Einzellige Algen benötigen für ihr Wachstum CO2, das aus der Atmosphäre in die oberflächennahen Wasserschichten gelangt. Nach ihrem Absterben sinken sie auf den Meeresgrund - und nehmen das gebundene CO2 mit hinab. Um das Wachstum der Algen anzuregen, kann man, wie im "Polarstern"-Experiment, die oberen Wasserschichten düngen. Oder - so ein Vorschlag des britischen Geochemikers James Lovelock - nährstoffreiches Tiefenwasser an die Oberfläche leiten, mittels riesiger, senkrecht im Wasser treibender Röhren.
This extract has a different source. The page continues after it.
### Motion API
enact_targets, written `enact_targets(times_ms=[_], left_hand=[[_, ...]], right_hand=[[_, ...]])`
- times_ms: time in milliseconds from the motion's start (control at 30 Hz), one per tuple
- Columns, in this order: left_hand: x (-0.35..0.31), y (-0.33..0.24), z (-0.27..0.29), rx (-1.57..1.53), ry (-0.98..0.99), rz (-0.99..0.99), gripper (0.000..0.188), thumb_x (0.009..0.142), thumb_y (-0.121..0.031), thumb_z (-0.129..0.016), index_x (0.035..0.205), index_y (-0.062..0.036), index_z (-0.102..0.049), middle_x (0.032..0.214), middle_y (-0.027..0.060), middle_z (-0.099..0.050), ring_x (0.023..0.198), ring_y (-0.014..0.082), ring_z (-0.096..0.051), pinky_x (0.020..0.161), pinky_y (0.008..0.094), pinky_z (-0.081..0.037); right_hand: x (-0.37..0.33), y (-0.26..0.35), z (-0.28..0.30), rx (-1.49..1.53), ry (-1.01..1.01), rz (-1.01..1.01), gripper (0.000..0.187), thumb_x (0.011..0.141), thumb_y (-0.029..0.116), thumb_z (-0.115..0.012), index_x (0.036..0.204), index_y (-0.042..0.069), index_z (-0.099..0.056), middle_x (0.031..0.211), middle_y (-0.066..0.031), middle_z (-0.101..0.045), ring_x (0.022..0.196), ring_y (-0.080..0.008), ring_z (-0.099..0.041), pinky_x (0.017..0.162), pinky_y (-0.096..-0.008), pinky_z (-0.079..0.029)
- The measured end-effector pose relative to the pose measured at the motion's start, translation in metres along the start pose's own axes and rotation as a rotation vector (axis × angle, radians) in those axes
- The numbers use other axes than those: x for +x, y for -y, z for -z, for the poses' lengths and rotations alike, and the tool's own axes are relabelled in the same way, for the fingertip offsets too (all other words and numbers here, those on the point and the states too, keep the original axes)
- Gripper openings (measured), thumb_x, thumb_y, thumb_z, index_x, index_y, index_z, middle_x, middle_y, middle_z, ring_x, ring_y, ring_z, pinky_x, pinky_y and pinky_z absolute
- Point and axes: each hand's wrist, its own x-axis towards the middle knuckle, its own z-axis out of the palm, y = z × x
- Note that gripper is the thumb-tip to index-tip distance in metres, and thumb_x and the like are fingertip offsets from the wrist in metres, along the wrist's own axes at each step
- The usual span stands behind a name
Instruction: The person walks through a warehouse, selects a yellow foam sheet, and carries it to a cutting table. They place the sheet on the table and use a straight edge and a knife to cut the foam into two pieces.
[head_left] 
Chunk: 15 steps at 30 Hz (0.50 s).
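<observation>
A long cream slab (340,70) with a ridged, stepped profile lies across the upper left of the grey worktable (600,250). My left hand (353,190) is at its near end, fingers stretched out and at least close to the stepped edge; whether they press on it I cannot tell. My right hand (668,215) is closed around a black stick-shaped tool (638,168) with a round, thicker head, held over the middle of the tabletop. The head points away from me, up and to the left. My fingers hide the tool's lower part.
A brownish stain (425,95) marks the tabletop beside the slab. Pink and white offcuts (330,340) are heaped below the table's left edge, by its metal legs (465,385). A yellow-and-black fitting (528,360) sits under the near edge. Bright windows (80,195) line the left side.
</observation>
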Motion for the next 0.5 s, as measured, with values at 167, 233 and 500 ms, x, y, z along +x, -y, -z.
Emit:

Andere Tüftler setzen darauf, das CO2 schon bei seiner Entstehung abzufangen. "Sequestrierung" nennen die Experten das. Überall dort, wo fossile Energieträger verbrannt werden, wird das CO2 direkt aus dem Abgas gefiltert und in der Erde vergraben.

Der richtige Weg?

An Vorschlägen mangelt es also nicht. Und doch, so meinen Skeptiker, zielen alle Initiativen am wichtigsten Punkt vorbei: den globalen CO2-Ausstoß drastisch zu drosseln. Effektive Geoengineering-Methoden könnten, ganz im Gegenteil, sogar einen Vorwand liefern, weiterzumachen wie bisher. Zudem sind die Nebenwirkungen der Großprojekte kaum erforscht - aber mit Sicherheit zu erwarten. Das Klima ist ein hoch komplexes und empfindliches System, ein Eingriff im großen Maßstab könnte zu unkontrollierbaren Ergebnissen führen. Was, wenn wir dann den Sonnenschirm am Lagrange-Punkt nicht einfach wieder einklappen können? Experten warnen, dass ein Schwefel-Schutzschirm, wie ihn Paul Crutzen vorschlägt, verheerende Folgen haben könnte: Zerstörung der Ozonschicht, weltweite Dürren und saurer Regen.

Die Zeit drängt

Die Verfechter des Geoengineering begegnen solchen Bedenken stets mit Hinweisen auf den Ernst der Lage. Die weltweiten CO2-Emissionen steigen heute stärker an, als es das Intergovernmental Panel on Climate Change (IPCC) im Jahr 2007 für den schlimmsten Fall prognostizierte. Nie schmolz das Eis der Pole schneller. "Was würden Sie tun, wenn das Grönlandeis morgen abschmölze und Sie wären Präsident der Vereinigten Staaten? Sie haben keine Wahl", meint der Geophysiker und Harvard-Professor Daniel Schrag.